The answer must be every line below that contains the string "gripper".

Content starts

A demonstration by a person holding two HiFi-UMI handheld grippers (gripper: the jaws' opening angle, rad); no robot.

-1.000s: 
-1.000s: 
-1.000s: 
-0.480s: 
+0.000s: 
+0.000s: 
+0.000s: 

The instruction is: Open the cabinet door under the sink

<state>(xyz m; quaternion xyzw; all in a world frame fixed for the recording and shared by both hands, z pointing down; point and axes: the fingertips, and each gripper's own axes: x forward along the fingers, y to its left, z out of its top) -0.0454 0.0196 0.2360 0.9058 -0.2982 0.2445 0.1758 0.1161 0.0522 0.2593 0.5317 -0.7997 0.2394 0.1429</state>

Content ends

▸ Completed exercise
A demonstration by a person holding two HiFi-UMI handheld grippers (gripper: the jaws' opening angle, rad); no robot.
<state>(xyz m; quaternion xyzw; all in a world frame fixed for the recording and shared by both hands, z pointing down; point and axes: the fingertips, and each gripper's own axes: x forward along the fingers, y to its left, z out of its top) -0.0454 0.0196 0.2360 0.9058 -0.2982 0.2445 0.1758 0.1161 0.0522 0.2593 0.5317 -0.7997 0.2394 0.1429</state>

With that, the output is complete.